Отметим одно противоречие в авторской позиции. Так, он пишет о том, что Кутузов «пренебрег патриотическими чувствами горожан и не воспользовался несколькими десятками тысяч вооруженных людей, настроенных умереть у стен священного города» (с. 160), а чуть далее заявляет: «Дилетантизмом можно назвать мнение, будто эта плохо организованная и вооруженная, стихийная масса людей, могла самостоятельно, без помощи регулярных войск, составить хоть какую-то конкуренцию закаленной в боях французской армии» (с. 162-163).

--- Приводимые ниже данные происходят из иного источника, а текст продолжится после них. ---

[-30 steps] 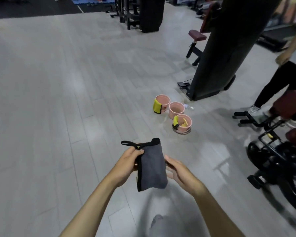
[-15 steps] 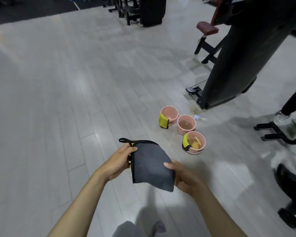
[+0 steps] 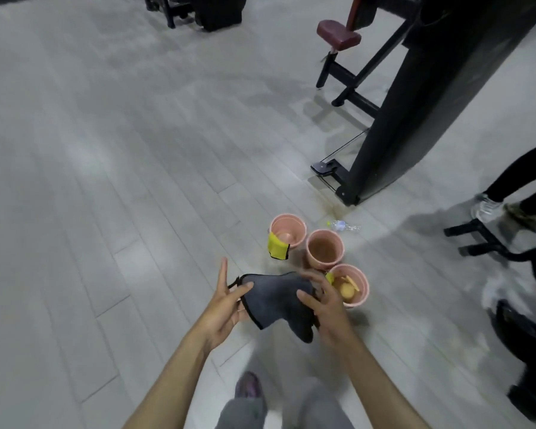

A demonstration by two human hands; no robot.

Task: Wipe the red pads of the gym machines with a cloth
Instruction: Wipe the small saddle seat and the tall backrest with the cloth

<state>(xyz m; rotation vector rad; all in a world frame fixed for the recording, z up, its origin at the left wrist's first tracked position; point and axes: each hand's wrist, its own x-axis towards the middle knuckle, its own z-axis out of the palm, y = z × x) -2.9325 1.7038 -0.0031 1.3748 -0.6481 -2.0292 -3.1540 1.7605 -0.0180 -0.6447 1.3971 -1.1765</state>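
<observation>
A: cloth pos?
B: cloth is in mid-air, near centre, over the floor, held btw both hands. Grey w/ black edging, crumpled, one corner hanging down.
A: hands?
B: left hand is on the cloth's left end. Thumb clamps the edge against the lower fingers, index sticks out straight. right hand grips the right end, thumb on top, fingers curled over the far edge.
A: pads?
B: one red pad in view, far right, beside a black column. Well apart from the cloth.
A: rest of the floor?
B: 3 pink buckets clustered just beyond the right hand. Touching or not, can't tell. Far-left one has a yellow rag over its rim. Nearest one holds yellowish stuff, too blurry to ID. Clear bottle lies on the floor just right of the far bucket, near the column base. 2nd person's legs + white shoe at the right edge. Wearer's own foot at the near edge, below the cloth.
</observation>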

Одной из главных заслуг исследования М.В. Горностаева является та, что оно подводит черту под многолетними дискуссиями о том, кто являлся организатором грандиозного московского пожара, сыгравшего огромную роль в конечном поражении Наполеона. Автором рассмотрены и подвергнуты детальнейшему историографическому анализу все версии причин московского пожара. Именно Ростопчин должен быть признан главным организатором этой акции. Почему власть и сам Ростопчин настаивали на том, что Москву сожгли французы, объяснено исчерпывающе. Автор мастерски свел в систему многочисленные косвенные свидетельства (при отсутствии прямых доказательств!).
Отметим, что автор приводит важное свидетельство П.И. Вороненко – квартального надзирателя московской полиции - о роли Ростопчина в поджоге Москвы, ссылаясь только на архивные документы (с.194-195). Между тем, это свидетельство было целиком опубликовано в сборнике «1812 год в воспоминаниях современников» М., 1995 (С.71).
Заключительные страницы исследования посвящены роли Ростопчина в восстановлении Москвы, показу масштаба и сложности задач, стоящих перед ним, их успешному решению. Убедительно объяснены М.В. Горностаевым причины негативных оценок деятельности Ростопчина (гнев московского дворянства, считавшего Ростопчина главным виновником гибели их имущества и др.). Представляется, что в ряде случаев подробные статистические данные о сгоревших зданиях, сумме денежных пособий погорельцам (с. 203-205) явно излишни.
Стоит также отметить чрезмерно краткое описание последних лет жизни Ростопчина, отсутствие анализа его довольно содержательной работы «Картина Франции 1823 года».